EXERCISE => Your task is to output the entries below word for word.

Records drawn from a dataset

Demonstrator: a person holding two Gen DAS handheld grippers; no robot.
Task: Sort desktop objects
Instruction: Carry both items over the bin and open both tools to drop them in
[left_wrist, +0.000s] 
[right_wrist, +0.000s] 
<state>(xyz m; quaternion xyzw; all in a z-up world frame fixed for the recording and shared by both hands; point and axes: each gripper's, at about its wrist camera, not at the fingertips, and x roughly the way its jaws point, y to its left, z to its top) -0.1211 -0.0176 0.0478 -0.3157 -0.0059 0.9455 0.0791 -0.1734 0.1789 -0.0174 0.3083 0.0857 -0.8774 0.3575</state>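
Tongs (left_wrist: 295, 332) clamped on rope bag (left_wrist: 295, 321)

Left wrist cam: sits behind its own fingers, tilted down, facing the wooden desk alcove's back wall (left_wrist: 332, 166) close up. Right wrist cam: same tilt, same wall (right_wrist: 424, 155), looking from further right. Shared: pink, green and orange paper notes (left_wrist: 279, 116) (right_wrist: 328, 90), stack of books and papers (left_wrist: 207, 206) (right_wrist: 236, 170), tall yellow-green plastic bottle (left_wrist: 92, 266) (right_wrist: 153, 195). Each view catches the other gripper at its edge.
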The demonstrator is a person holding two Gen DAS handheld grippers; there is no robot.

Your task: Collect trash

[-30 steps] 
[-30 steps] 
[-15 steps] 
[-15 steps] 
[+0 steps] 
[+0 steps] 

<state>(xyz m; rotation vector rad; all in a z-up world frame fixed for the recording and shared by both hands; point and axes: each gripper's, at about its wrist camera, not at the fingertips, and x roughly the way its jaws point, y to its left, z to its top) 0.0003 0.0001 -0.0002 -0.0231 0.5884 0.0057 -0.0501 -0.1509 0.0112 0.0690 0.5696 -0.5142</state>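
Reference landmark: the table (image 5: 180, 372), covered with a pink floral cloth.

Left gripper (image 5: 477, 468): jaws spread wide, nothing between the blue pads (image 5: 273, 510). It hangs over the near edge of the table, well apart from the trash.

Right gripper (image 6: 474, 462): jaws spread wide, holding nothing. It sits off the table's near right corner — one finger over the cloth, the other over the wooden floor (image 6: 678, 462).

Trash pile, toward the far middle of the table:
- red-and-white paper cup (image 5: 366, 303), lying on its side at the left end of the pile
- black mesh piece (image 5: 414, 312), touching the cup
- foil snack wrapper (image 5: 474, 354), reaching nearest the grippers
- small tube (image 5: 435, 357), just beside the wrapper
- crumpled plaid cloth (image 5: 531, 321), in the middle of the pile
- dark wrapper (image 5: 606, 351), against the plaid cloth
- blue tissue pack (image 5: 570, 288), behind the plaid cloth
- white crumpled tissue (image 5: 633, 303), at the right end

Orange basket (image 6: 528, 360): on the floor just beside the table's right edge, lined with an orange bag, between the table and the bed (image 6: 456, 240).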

RESPONSE FOR THIS EXERCISE =>
Demonstrator: a person holding two Gen DAS handheld grippers; no robot.
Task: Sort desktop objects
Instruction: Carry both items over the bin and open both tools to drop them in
[left_wrist, +0.000s] 
[right_wrist, +0.000s] 
<state>(xyz m; quaternion xyzw; all in a z-up world frame fixed for the recording and shared by both hands; point and axes: each gripper's, at about its wrist camera, not at the fingertips, and x roughly the way its jaws point, y to its left, z to its top) -0.1211 -0.0176 0.0478 -0.3157 -0.0059 0.9455 0.0791 -0.1734 0.1789 -0.0174 0.3083 0.0857 -0.8774 0.3575</state>
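Tongs (left_wrist: 295, 332) clamped on rope bag (left_wrist: 295, 321)

Left wrist cam: sits behind its own fingers, tilted down, facing the wooden desk alcove's back wall (left_wrist: 332, 166) close up. Right wrist cam: same tilt, same wall (right_wrist: 424, 155), looking from further right. Shared: pink, green and orange paper notes (left_wrist: 279, 116) (right_wrist: 328, 90), stack of books and papers (left_wrist: 207, 206) (right_wrist: 236, 170), tall yellow-green plastic bottle (left_wrist: 92, 266) (right_wrist: 153, 195). Each view catches the other gripper at its edge.
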The demonstrator is a person holding two Gen DAS handheld grippers; there is no robot.

Your task: Collect trash

[-30 steps] 
[-30 steps] 
[-15 steps] 
[-15 steps] 
[+0 steps] 
[+0 steps] 

<state>(xyz m; rotation vector rad; all in a z-up world frame fixed for the recording and shared by both hands; point and axes: each gripper's, at about its wrist camera, not at the fingertips, and x roughly the way its jaws point, y to its left, z to its top) 0.0003 0.0001 -0.0002 -0.0231 0.5884 0.0057 -0.0501 -0.1509 0.0112 0.0690 0.5696 -0.5142</state>
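Reference landmark: the table (image 5: 180, 372), covered with a pink floral cloth.

Left gripper (image 5: 477, 468): jaws spread wide, nothing between the blue pads (image 5: 273, 510). It hangs over the near edge of the table, well apart from the trash.

Right gripper (image 6: 474, 462): jaws spread wide, holding nothing. It sits off the table's near right corner — one finger over the cloth, the other over the wooden floor (image 6: 678, 462).

Trash pile, toward the far middle of the table:
- red-and-white paper cup (image 5: 366, 303), lying on its side at the left end of the pile
- black mesh piece (image 5: 414, 312), touching the cup
- foil snack wrapper (image 5: 474, 354), reaching nearest the grippers
- small tube (image 5: 435, 357), just beside the wrapper
- crumpled plaid cloth (image 5: 531, 321), in the middle of the pile
- dark wrapper (image 5: 606, 351), against the plaid cloth
- blue tissue pack (image 5: 570, 288), behind the plaid cloth
- white crumpled tissue (image 5: 633, 303), at the right end

Orange basket (image 6: 528, 360): on the floor just beside the table's right edge, lined with an orange bag, between the table and the bed (image 6: 456, 240).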

The answer requires nothing further.